Sophie Izoard-Allaux

RSCS

Sophie

Allaux-Izoard

Chercheur (mandat FSS)

Après une expérience professionnelle de recherche, en tant que juriste, autour de la politique européenne sociale et de l’emploi, aujourd’hui, dans le cadre de ma thèse en théologie, je m’intéresse à l’intégration de la spiritualité dans l’entreprise contemporaine, et au questionnement critique auquel ce phénomène invite. Le jaillissement des questions spirituelles dans les sociétés occidentales sécularisées est un phénomène qui ne cesse d’étonner et d’interpeler les académiques, comme le grand public. 

 
 
A l’issue d’une analyse rigoureuse de la littérature en management, la notion insaisissable et holistique de spiritualité semble entretenir un rapport clandestin, voire amnésique avec ses sources.

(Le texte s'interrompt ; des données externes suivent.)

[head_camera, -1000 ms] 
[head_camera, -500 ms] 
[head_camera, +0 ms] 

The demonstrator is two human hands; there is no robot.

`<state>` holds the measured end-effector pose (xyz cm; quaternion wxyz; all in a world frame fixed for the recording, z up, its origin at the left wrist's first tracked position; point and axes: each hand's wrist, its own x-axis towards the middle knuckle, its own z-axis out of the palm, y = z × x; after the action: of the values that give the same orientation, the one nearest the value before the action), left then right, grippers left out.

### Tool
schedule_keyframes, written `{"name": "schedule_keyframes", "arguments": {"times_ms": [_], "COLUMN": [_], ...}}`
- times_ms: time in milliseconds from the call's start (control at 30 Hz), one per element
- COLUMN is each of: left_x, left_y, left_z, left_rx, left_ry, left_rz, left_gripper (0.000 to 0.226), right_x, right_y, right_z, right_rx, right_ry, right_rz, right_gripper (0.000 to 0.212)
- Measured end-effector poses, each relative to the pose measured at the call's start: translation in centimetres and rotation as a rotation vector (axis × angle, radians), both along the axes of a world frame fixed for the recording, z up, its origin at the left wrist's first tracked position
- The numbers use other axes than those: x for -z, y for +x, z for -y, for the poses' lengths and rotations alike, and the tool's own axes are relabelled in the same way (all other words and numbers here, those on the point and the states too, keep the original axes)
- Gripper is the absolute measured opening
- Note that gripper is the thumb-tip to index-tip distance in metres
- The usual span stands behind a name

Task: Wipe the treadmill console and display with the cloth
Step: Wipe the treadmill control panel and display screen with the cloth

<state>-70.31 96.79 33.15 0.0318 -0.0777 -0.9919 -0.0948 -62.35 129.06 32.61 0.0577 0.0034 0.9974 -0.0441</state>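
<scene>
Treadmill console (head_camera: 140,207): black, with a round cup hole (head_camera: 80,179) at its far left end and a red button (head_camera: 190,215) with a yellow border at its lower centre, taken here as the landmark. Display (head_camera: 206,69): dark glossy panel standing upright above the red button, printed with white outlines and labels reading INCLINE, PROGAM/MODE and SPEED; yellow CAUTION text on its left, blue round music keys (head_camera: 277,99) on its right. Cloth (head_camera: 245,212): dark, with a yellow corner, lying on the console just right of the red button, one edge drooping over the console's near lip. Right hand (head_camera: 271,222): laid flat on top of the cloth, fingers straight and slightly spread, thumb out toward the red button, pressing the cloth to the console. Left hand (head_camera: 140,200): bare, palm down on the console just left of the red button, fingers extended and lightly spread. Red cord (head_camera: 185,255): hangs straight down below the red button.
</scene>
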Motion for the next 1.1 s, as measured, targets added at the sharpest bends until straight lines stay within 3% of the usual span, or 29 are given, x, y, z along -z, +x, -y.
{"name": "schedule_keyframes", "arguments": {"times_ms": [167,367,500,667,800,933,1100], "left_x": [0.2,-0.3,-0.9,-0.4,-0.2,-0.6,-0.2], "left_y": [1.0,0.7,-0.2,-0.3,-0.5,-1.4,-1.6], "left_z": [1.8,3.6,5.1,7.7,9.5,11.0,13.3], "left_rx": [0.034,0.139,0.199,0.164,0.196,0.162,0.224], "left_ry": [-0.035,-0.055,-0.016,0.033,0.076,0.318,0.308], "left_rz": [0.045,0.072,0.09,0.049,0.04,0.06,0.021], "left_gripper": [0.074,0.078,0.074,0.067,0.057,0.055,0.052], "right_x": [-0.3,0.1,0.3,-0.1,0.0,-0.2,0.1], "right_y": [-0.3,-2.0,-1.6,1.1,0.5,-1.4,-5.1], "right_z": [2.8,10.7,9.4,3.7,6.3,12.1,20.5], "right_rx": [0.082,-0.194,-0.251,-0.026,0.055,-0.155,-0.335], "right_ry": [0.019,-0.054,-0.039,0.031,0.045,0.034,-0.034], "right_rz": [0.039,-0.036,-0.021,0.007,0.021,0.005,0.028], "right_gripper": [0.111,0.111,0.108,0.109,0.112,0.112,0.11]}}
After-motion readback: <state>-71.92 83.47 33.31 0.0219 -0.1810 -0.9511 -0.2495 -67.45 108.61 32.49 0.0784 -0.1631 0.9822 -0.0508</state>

Elle s’apparente à une sorte de crypto-religiosité, s’affirmant présence au monde ici et maintenant. Bien que le recours au spirituel vise à corriger louablement la déshydratation du langage gestionnaire, par la recherche de l’empathie et d’une vie unifiée et consciente, on peut toutefois noter que d’une manière générale, les techniques utilisées, et produites par l’entreprise, sont très peu dialectiques. Elles se présentent en effet comme autant de réponses en clair-obscur à la quête de sens de l’individu, pour lui permettre, face à l’opacité des politiques organisationnelles, de « réenchanter » le rapport à lui-même, à autrui et à son travail, tout comme elles entendent lui signifier comment il pourrait «s’améliorer» et devenir plus performant. Subtile, cette réhabilitation de l’intériorité, valorisant l’individu hyper-responsable n’est pas sans ambiguïté et invite à rendre visible et discutable, une forme de pouvoir moral et psychologique, souvent trop intériorisée pour être perçue comme telle.
L’accueil de la spiritualité en management est donc paradoxal, inédit, et offre ainsi au regard théologique un objet nouveau. Les lieux de la spiritualité fascinent, dans la mesure où ils permettent un regard autre, voire neuf sur le sujet spirituel en marche vers sa réalisation, tout comme ils suscitent la critique à exercer contre les illusions spirituelles et leurs impasses, sur la phénoménologie et leur consommation. Quel discernement poser? Comment le leadership peut-il être accompagné dans sa tâche et se sentir investi d’une mission, qui pose le service de la dignité humaine, de la justice et du bien commun au travail, comme horizon axiologique du management ? Comment, in fine, ouvrir une voie de sortie de la confusion qui caractérise le discours actuel dans ce domaine, susceptible d’affecter des modes de subjectivation qui engagent, outre le rapport à soi et aux autres dans la sphère du travail, les conditions mêmes du vivre ensemble ? Pour y répondre, la théologie convoquée ici est comprise ici dans son acception transversale. Elle renvoie à la nécessité d’un large faisceau d’éclairages issus de disciplines diverses : managériale certes, mais aussi sociologique, psychologique, anthropologique et philosophique, afin de scruter le phénomène à l’étude à l’aune des signes des temps. 
 
Cette recherche sur management et spiritualité, soutenue par la Fondation Sedes Sapientiae, s'inscrit aussi dans un projet plus vaste, au sein de la Chaire Droits et Religions. J'y coopère avec les professeurs L.L. Christians et Walter Lesch, avec lesquels nous avons organisé toute une série de workshops et de rencontres internationales. J’y ai découvert les enjeux complexes, mais aussi très stimulants, de toute tentative de construire un dialogue universitaire entre la théologie et d’autres disciplines fort éloignées les unes des autres, comme le droit, le management, l’éthique, ou encore les sciences des religions.